**Extracted data entries:**

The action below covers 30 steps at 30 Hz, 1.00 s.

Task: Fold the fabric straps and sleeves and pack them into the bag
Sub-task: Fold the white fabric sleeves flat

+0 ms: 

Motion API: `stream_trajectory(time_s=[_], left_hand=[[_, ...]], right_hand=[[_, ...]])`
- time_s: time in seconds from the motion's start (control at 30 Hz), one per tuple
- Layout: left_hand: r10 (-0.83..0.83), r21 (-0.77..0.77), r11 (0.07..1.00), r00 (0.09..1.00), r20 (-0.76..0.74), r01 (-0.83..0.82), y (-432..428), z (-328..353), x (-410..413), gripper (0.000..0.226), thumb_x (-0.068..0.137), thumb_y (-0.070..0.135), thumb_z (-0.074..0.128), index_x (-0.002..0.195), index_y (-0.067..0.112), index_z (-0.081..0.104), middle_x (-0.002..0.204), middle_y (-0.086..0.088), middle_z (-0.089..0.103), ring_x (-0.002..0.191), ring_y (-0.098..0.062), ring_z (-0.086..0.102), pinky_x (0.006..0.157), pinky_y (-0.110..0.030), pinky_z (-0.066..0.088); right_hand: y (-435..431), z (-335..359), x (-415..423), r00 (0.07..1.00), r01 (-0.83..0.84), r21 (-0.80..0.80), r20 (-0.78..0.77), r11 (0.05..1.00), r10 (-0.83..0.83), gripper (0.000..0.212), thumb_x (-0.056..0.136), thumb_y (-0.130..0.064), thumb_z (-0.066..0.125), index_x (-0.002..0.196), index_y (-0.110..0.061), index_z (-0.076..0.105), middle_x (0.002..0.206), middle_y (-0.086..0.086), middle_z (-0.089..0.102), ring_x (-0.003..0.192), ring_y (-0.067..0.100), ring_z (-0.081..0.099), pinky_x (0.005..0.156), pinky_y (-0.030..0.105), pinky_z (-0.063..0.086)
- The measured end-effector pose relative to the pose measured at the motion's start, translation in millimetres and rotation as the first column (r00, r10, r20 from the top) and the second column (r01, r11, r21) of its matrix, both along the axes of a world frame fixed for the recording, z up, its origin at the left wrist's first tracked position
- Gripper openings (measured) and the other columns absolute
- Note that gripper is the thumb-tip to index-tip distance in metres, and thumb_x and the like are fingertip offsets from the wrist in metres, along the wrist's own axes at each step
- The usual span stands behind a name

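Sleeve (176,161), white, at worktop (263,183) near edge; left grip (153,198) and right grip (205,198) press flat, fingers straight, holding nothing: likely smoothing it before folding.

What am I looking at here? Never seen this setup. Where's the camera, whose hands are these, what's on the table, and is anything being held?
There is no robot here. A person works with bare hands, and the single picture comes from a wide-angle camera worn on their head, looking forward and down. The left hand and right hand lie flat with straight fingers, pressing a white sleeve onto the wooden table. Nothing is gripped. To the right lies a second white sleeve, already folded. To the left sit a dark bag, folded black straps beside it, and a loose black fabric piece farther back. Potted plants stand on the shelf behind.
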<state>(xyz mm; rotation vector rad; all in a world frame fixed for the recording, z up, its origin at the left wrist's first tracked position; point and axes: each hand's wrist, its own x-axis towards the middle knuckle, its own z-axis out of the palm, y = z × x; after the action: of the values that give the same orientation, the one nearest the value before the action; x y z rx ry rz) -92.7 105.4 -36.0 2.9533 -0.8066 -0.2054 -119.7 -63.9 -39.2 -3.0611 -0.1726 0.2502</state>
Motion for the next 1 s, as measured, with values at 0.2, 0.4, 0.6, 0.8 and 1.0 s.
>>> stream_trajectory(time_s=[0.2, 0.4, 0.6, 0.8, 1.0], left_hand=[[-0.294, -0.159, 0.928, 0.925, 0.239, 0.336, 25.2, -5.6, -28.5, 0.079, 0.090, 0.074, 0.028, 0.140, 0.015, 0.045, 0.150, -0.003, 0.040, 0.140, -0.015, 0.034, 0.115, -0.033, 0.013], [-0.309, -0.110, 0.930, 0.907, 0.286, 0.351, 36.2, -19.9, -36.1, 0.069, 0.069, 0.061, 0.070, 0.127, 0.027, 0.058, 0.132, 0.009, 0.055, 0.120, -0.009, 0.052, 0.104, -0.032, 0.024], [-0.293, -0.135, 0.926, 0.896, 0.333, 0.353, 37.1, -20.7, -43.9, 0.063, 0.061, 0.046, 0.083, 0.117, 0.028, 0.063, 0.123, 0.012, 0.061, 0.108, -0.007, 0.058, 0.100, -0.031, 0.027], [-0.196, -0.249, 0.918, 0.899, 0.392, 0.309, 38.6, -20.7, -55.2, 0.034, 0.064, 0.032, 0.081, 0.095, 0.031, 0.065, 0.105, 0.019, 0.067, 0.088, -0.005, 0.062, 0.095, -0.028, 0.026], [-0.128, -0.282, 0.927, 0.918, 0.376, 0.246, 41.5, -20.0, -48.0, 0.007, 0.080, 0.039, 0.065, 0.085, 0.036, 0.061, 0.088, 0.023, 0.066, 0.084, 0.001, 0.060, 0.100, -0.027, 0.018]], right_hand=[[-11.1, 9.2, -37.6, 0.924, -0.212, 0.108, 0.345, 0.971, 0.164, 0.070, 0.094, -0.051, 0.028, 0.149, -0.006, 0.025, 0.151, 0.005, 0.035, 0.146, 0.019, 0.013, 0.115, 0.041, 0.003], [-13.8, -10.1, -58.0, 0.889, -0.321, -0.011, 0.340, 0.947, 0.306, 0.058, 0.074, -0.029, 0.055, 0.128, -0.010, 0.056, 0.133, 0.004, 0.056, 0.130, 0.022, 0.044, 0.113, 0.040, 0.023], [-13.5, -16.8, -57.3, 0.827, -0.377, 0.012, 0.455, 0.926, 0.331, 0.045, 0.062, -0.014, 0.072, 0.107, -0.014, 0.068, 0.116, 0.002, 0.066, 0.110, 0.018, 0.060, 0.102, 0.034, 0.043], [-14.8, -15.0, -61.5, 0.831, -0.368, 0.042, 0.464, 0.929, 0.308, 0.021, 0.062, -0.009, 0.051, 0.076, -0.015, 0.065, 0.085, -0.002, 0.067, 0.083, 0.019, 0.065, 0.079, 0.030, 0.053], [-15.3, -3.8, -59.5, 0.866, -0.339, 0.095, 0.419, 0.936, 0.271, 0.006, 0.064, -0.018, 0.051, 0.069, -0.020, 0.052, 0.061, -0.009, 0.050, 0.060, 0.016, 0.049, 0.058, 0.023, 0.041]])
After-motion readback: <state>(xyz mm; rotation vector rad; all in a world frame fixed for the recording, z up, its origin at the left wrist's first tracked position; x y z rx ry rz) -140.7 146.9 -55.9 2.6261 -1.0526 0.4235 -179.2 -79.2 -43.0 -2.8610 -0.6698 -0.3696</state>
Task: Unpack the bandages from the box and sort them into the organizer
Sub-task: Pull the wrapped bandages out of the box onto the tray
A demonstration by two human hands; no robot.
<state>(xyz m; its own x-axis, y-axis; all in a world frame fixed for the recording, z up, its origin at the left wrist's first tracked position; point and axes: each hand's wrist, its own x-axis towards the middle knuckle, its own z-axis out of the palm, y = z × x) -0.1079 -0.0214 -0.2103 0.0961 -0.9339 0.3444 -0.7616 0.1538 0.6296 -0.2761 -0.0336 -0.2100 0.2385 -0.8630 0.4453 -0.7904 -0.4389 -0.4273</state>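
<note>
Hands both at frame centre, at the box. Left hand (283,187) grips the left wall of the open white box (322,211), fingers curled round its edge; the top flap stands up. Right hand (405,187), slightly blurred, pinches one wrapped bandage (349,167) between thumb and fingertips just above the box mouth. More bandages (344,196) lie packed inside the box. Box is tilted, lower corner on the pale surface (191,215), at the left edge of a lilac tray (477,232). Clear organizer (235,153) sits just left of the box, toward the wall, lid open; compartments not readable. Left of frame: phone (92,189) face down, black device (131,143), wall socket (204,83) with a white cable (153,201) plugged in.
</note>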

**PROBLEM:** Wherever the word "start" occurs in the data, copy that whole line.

**REPLY TO THE TASK:**
- time_s: time in seconds from the motion's start (control at 30 Hz), one per tuple
- The measured end-effector pose relative to the pose measured at the motion's start, translation in millimetres and rotation as the first column (r00, r10, r20 from the top) and the second column (r01, r11, r21) of its matrix, both along the axes of a world frame fixed for the recording, z up, its origin at the left wrist's first tracked position

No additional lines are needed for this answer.